---- Data excerpt

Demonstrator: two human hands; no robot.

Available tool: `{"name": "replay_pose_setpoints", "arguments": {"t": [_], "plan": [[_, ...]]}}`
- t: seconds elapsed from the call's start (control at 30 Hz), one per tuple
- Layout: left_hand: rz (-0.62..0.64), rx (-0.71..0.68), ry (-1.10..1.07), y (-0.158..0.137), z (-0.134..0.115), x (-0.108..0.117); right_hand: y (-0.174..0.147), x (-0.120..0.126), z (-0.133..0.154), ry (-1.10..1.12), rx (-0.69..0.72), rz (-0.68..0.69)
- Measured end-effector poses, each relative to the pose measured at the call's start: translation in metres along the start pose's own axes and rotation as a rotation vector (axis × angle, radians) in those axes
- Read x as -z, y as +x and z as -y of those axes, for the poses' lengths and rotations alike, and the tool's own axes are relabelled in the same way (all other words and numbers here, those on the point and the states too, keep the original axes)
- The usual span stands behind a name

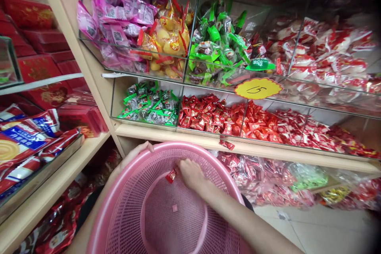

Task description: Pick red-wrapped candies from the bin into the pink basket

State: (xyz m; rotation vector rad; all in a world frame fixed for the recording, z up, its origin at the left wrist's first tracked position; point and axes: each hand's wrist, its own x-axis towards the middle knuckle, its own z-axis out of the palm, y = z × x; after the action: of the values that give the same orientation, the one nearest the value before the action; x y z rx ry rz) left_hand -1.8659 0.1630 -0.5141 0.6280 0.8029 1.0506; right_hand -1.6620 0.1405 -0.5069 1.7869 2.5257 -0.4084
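A pink plastic mesh basket (102,206) is tilted toward me, its round bottom and perforated walls in sight. My left hand (140,151) grips its far left rim, fingers curled over the edge. Inside the basket, near the far wall, my right hand (190,172) is closed, with a red wrapped candy (170,176) at its fingertips. One more red wrapped candy (227,144) lies on the wooden shelf edge just beyond the basket. Behind it stands a clear bin compartment full of red candies (204,115).
Upper bins hold pink packets (119,16), yellow sweets (166,39) and green-trimmed packets (217,47). A yellow price tag (258,88) reads 15. At left, blue-and-red packets (29,139) sit on a shelf. Bagged sweets (268,178) lie under the right shelf.
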Motion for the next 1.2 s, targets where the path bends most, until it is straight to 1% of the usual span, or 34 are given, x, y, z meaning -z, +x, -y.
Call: {"name": "replay_pose_setpoints", "arguments": {"t": [0.1, 0.27, 0.33, 0.37, 0.43, 0.5, 0.57, 0.6, 0.67, 0.73, 0.83, 0.93, 1.07, 1.13, 1.2], "plan": [[-0.008, 0.003, 0.007, -0.001, 0.0, 0.001, 0.009, -0.011, -0.001, -0.007, -0.024, 0.014], [-0.02, 0.021, 0.01, 0.0, -0.001, 0.0, 0.008, -0.014, -0.004, 0.03, -0.039, 0.015], [-0.022, 0.024, 0.009, 0.0, -0.001, 0.0, 0.008, -0.014, -0.006, 0.084, -0.042, 0.013], [-0.022, 0.025, 0.008, 0.0, -0.001, 0.001, 0.008, -0.013, -0.007, 0.152, -0.035, 0.0], [-0.019, 0.031, 0.008, -0.001, -0.001, 0.002, 0.006, -0.009, -0.008, 0.394, 0.005, -0.039], [-0.01, 0.045, 0.009, -0.003, -0.001, 0.004, 0.002, -0.001, -0.006, 0.749, 0.073, -0.055], [0.006, 0.067, 0.01, -0.003, -0.001, 0.005, -0.005, 0.011, -0.001, 1.08, 0.121, -0.019], [0.017, 0.08, 0.011, -0.003, -0.002, 0.006, -0.008, 0.017, 0.002, 1.209, 0.125, 0.008], [0.047, 0.115, 0.014, -0.001, -0.004, 0.006, -0.015, 0.028, 0.007, 1.37, 0.114, 0.039], [0.08, 0.15, 0.018, 0.002, -0.006, 0.007, -0.02, 0.035, 0.012, 1.429, 0.12, 0.031], [0.108, 0.182, 0.027, 0.005, -0.006, 0.009, -0.024, 0.038, 0.016, 1.452, 0.141, 0.01], [0.135, 0.176, 0.034, 0.005, -0.004, 0.012, -0.025, 0.037, 0.017, 1.535, 0.079, -0.012], [0.186, 0.167, 0.017, 0.006, -0.003, 0.014, -0.026, 0.031, 0.017, 1.623, 0.008, -0.097], [0.183, 0.182, 0.018, 0.006, -0.003, 0.014, -0.027, 0.023, 0.015, 1.616, -0.022, -0.074], [0.161, 0.18, 0.03, 0.005, -0.003, 0.014, -0.026, 0.011, 0.011, 1.6, -0.111, 0.017]]}}
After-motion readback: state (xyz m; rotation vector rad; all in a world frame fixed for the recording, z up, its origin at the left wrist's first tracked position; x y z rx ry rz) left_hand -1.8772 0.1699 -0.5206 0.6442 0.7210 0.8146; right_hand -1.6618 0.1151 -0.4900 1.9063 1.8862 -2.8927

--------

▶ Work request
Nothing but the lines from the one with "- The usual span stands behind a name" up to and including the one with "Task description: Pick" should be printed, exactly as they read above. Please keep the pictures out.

▶ Written response
- The usual span stands behind a name


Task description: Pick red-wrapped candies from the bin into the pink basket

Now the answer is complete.